### TASK ITEM
Only one stretch of the data below is needed. Output the lines from the one with "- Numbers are" up to and including the one with "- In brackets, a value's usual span", exactly as they stand.

[Collected data entries]
*** Begin section ***

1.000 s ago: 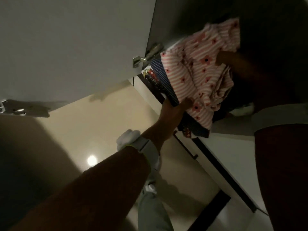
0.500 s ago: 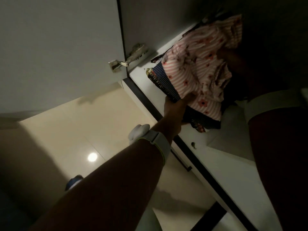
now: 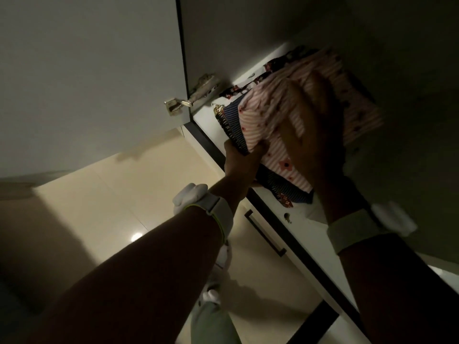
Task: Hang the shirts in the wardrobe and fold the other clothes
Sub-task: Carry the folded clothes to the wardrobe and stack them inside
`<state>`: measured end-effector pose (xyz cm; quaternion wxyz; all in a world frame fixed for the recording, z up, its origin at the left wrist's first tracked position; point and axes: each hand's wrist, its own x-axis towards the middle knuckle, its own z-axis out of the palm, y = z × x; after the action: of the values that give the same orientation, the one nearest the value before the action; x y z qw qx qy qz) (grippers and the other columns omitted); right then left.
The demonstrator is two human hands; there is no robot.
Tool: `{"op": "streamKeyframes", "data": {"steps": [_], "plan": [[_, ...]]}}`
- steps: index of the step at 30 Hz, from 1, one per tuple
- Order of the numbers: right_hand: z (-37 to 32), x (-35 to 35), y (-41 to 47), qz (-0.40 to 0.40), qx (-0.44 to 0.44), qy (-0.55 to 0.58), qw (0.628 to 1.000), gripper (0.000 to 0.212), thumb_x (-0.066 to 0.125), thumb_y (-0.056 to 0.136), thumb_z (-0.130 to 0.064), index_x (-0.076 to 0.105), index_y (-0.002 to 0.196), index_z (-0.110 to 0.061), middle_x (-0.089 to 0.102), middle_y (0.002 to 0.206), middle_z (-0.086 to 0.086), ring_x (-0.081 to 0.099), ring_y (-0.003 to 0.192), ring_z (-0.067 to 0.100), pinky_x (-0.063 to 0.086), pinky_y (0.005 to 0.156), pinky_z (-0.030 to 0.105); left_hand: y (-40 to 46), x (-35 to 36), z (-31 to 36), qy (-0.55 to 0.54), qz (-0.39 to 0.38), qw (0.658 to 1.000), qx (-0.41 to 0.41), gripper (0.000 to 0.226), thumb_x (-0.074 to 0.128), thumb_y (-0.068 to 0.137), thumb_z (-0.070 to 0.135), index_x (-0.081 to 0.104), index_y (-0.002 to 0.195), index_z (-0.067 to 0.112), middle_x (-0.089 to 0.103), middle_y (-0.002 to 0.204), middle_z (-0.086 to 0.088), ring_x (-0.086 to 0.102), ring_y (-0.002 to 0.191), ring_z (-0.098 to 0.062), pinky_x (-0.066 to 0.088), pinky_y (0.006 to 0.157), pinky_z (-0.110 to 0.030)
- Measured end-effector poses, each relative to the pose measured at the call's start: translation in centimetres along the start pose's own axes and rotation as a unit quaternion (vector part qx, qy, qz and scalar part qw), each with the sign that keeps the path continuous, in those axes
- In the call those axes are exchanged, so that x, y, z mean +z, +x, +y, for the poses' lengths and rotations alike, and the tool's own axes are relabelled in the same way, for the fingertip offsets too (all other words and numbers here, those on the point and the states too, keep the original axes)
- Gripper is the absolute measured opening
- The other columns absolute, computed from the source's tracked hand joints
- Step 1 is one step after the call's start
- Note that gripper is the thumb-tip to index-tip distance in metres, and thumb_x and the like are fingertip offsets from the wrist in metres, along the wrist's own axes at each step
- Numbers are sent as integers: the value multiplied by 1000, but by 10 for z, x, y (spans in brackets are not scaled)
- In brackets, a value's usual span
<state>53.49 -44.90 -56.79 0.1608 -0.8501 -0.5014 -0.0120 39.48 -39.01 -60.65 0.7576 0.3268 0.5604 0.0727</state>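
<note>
Dim wardrobe shelf (image 3: 206, 115): left hand (image 3: 242, 161) gripped the soft, floppy folded stack (image 3: 260, 122) underneath; right hand (image 3: 310, 125) pressed flat on top.

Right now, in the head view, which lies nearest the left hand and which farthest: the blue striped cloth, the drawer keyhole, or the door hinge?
From the left hand:
1. Blue striped cloth: its fingers hold the stack at this edge.
2. Drawer keyhole: below, to the right.
3. Door hinge: up left, on the door.
</note>
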Motion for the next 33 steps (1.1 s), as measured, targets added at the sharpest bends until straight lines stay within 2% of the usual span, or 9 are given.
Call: {"op": "streamKeyframes", "data": {"steps": [3,5,7,11,15,20,23,26,33], "plan": [[20,24,-31,-185,113,-64,974,107,19,83,-91,18,165,-24,8,172,16,8,157,44,11,124,62,-2,-10,11,57,-21,998,-11,84,78,85,52,27,148,29,45,148,-7,58,122,-39,63,69,-57],[25,25,-36,-209,139,-33,967,110,24,78,-90,15,165,-24,5,173,15,3,157,42,6,125,59,-7,-19,19,89,-19,996,-11,83,73,86,62,27,147,28,50,144,-8,63,117,-39,64,67,-54],[12,12,-38,-156,122,20,980,96,35,87,-77,25,163,-20,14,171,17,10,156,43,9,124,60,-18,-35,24,85,-25,996,-30,72,60,92,69,35,144,26,60,131,-10,69,105,-35,63,70,-53],[-30,-1,-66,12,82,86,993,60,59,98,-43,49,150,-15,38,160,19,37,145,43,40,111,62,-53,-88,15,114,-27,992,-50,49,51,102,59,53,129,19,67,121,-9,71,97,-30,60,76,-43],[-94,-4,-124,17,57,107,993,49,62,95,-25,59,141,-11,50,148,18,48,137,35,50,103,51,-96,-147,-27,187,-34,980,-63,29,62,102,38,59,121,17,72,109,-9,66,79,-23,51,71,-35],[-208,-15,-223,-150,162,203,954,39,55,97,-28,58,137,-30,57,139,-3,53,128,12,56,97,39,-161,-231,-81,166,-18,982,-89,16,60,105,24,63,116,14,74,103,-11,66,74,-25,42,59,-27],[-273,-9,-265,-256,261,295,883,27,61,99,-24,67,119,-41,68,121,-19,62,110,1,59,92,32,-202,-289,-107,137,26,987,-76,11,60,104,18,64,113,14,73,103,-16,67,80,-29,48,53,-26],[-328,-5,-289,-358,318,364,799,22,60,99,-21,71,106,-38,74,110,-13,71,102,12,59,87,27,-243,-339,-122,135,71,987,-41,10,56,105,12,64,109,17,73,104,-13,69,87,-31,56,61,-25],[-429,-4,-298,-524,58,282,802,25,58,101,-31,71,123,-27,73,114,-7,65,97,9,44,75,13,-320,-428,-126,60,223,966,117,16,57,103,4,68,106,16,73,105,-14,69,97,-28,54,92,-44]]}}
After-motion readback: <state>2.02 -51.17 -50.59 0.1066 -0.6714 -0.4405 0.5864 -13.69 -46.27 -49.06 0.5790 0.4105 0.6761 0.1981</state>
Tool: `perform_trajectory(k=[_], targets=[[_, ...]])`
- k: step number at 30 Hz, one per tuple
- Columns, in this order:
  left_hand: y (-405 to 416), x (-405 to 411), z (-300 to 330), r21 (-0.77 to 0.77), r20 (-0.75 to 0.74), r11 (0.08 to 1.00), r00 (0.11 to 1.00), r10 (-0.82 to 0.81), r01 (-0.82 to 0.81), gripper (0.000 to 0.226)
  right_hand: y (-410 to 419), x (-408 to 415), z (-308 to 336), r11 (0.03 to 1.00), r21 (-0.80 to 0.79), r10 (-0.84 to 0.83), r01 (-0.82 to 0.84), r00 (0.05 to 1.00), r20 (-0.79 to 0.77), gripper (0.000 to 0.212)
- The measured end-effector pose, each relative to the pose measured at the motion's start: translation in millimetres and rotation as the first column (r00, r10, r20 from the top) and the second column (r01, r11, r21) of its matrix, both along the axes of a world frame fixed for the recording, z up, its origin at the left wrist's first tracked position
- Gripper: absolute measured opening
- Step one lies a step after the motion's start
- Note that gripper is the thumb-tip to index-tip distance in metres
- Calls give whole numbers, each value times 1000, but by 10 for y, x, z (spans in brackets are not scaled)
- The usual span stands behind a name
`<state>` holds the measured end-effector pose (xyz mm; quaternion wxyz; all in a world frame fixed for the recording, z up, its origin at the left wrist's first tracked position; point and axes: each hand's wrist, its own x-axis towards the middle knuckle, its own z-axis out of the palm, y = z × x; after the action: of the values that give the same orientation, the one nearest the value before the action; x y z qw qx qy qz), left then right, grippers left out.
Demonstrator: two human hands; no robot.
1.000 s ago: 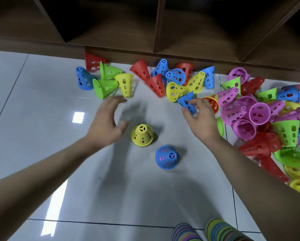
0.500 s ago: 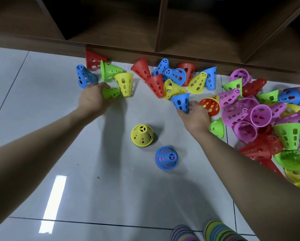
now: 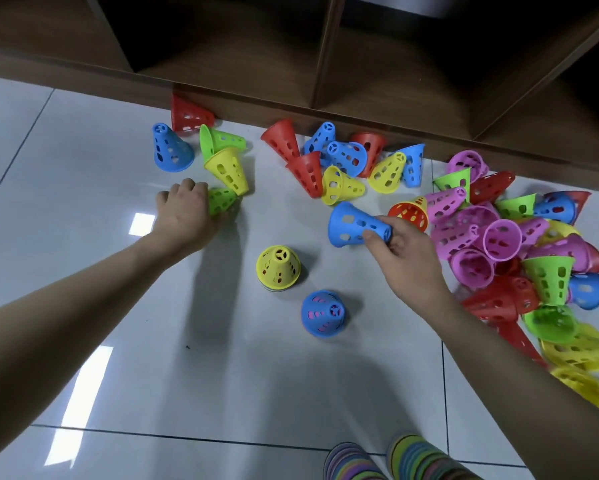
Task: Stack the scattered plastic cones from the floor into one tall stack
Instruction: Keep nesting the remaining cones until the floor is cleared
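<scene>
My left hand [image 3: 183, 213] grips a green cone [image 3: 222, 199] lying on the floor beside a yellow cone [image 3: 229, 169]. My right hand [image 3: 400, 252] pinches the narrow end of a blue cone [image 3: 351, 225], held on its side just above the tiles. Two upright stacks stand between my arms: one topped by a yellow cone [image 3: 278, 266], one topped by a blue cone [image 3: 323, 313] with pink showing through its holes. Loose cones in several colours lie scattered along the shelf base.
A dense heap of pink, red, green and yellow cones [image 3: 520, 258] fills the floor at the right. A dark wooden shelf unit [image 3: 326, 64] runs across the back. Two stacks of coloured flat rings [image 3: 388, 459] sit at the bottom edge.
My left hand reached out and closed on the green cone. My right hand took the blue cone by its tip, lifted it and drew it back towards me.
</scene>
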<state>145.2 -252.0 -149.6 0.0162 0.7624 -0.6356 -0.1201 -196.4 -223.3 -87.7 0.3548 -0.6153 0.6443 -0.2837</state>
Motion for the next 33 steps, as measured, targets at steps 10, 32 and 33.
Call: perform_trajectory(k=[10, 32, 33], targets=[[108, -31, 42, -32, -14, 996, 996, -89, 88, 60, 732, -47, 576, 923, 39, 381, -382, 896, -230, 28], [1008, -764, 561, -187, -798, 982, 582, -158, 10, 51, 762, 228, 164, 856, 333, 504, -396, 784, -362, 27], [1012, -777, 554, -195, -797, 980, 577, -181, 37, 49, 742, 201, 170, 859, 326, 497, -394, 795, -348, 35]])
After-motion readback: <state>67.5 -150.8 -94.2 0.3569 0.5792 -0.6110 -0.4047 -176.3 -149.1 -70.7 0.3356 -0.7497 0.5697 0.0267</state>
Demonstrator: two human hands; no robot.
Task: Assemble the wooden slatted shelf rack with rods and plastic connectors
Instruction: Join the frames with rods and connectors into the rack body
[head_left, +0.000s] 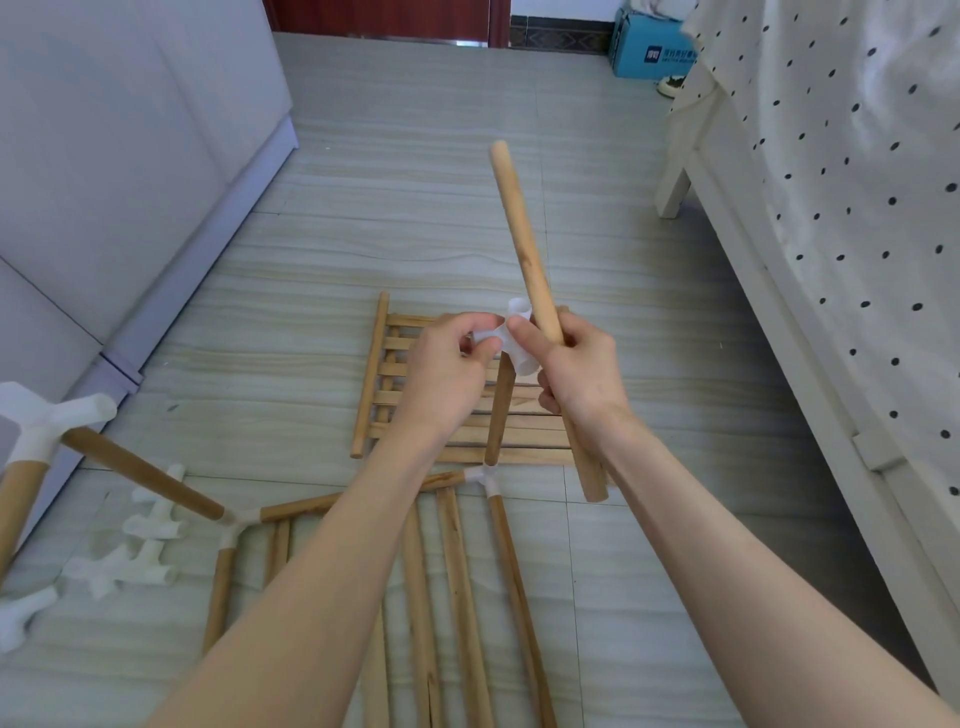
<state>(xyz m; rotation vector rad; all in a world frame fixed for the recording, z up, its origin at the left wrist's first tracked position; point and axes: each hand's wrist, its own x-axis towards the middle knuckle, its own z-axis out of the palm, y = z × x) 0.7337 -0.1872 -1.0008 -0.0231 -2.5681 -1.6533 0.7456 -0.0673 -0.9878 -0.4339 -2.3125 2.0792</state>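
Note:
My left hand (447, 374) pinches a white plastic connector (514, 338) that sits on top of an upright wooden rod (498, 415). My right hand (576, 369) grips a loose wooden rod (522, 239) that tilts up and away, and its thumb touches the connector. The upright rod rises from a corner connector (485, 478) of a partly built frame on the floor. A wooden slatted shelf panel (384, 374) lies flat behind my hands. Another frame corner (239, 522) is at the lower left.
Several loose white connectors (150, 525) lie on the tiled floor at the lower left. Loose rods (457, 597) lie between my forearms. A grey cabinet (130, 156) stands on the left. A white bed frame (753, 270) with a dotted cover is on the right. A blue box (649, 47) sits far back.

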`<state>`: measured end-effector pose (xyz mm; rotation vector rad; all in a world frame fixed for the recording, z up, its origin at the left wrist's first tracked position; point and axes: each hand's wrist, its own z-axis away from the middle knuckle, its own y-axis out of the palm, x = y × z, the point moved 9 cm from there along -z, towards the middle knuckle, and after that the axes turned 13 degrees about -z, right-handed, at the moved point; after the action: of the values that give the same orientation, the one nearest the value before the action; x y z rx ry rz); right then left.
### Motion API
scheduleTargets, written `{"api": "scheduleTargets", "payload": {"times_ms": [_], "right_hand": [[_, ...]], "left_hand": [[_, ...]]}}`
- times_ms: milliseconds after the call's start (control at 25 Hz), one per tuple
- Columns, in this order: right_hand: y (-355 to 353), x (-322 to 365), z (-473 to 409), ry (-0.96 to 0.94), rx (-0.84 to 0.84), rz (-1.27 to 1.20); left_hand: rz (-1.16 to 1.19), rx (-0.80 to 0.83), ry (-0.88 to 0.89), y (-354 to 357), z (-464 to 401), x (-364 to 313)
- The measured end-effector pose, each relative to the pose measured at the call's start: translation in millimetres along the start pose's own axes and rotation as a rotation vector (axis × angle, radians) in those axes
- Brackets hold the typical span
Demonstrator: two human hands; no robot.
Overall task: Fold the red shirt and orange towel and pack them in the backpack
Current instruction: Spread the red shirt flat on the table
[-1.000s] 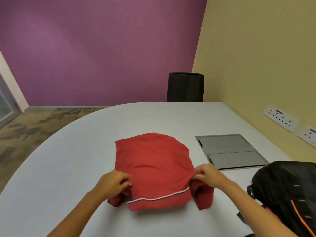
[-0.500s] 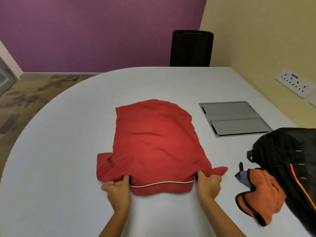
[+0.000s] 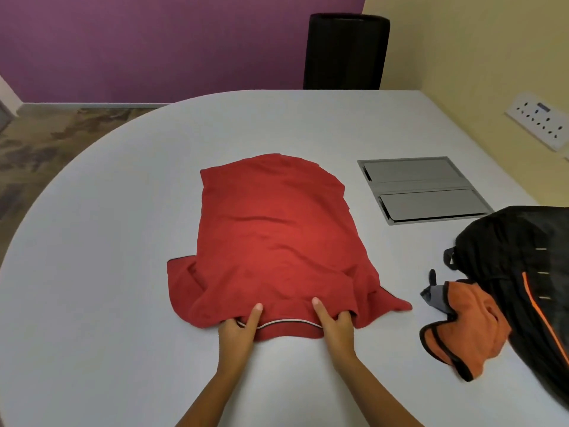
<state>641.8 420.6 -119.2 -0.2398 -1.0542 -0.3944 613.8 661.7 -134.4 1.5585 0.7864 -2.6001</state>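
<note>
Near the counter's (image 3: 92,303) front edge, your red shirt (image 3: 277,238) is lying spread out, collar end towards you, with the hem end reaching away towards the black chair (image 3: 346,50).

- Left hand (image 3: 237,331): you are pinching the shirt's near edge, at the white-piped trim, with the thumb lying on top and the other fingers tucked under the cloth.
- Right hand (image 3: 335,328): you are taking the same grip just beside it along that edge, thumb on top, fingers curled underneath.
- Sleeves: one is bunching out to the left of the shirt body, the other is trailing out to the right, its tip pointing at the orange towel (image 3: 462,328).
- Orange towel: it is lying crumpled to the right of the shirt, well apart from it, touching the black backpack (image 3: 523,266), which is slumping on its side further right still.
- Grey hatch (image 3: 421,189): it is sitting flush in the counter, beyond the backpack.

Handling, as a judgement: the shirt is looking light, soft and limp, so it is likely to sag and crease wherever you are not supporting it. Taking hold at both corners of one edge, hands spread wider than now, should keep the fold square; the loose sleeves probably want tucking in first.
</note>
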Motion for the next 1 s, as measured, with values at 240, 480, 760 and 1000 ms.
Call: {"api": "scheduleTargets", "payload": {"times_ms": [240, 480, 760, 1000], "right_hand": [[-36.6, 10.1, -23.2, -0.004, -0.153, 0.003], [-50.1, -39.1, 7.3, 0.418, 0.030, -0.224], [-76.1, -74.6, 32.0, 0.522, -0.007, -0.167], [-64.7, -68.2, 44.8, 0.479, 0.129, -0.225]], "left_hand": [[0.108, -0.119, -0.162, -16.8, -7.3, -2.5], [0.404, 0.211, -0.420, -4.6, 36.0, 37.1], [0.292, 0.207, -0.468, -15.0, 60.6, 88.8], [0.375, 0.282, -0.393, -9.1, 72.2, 70.7]]}}
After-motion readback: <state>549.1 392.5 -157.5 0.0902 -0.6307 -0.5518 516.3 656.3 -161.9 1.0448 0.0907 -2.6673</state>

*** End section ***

### TASK ANSWER
- Numbers are sent as integers: the value multiplied by 1000, but by 10 for z, x, y (spans in brackets are not scaled)
- In brackets, a value's usual span

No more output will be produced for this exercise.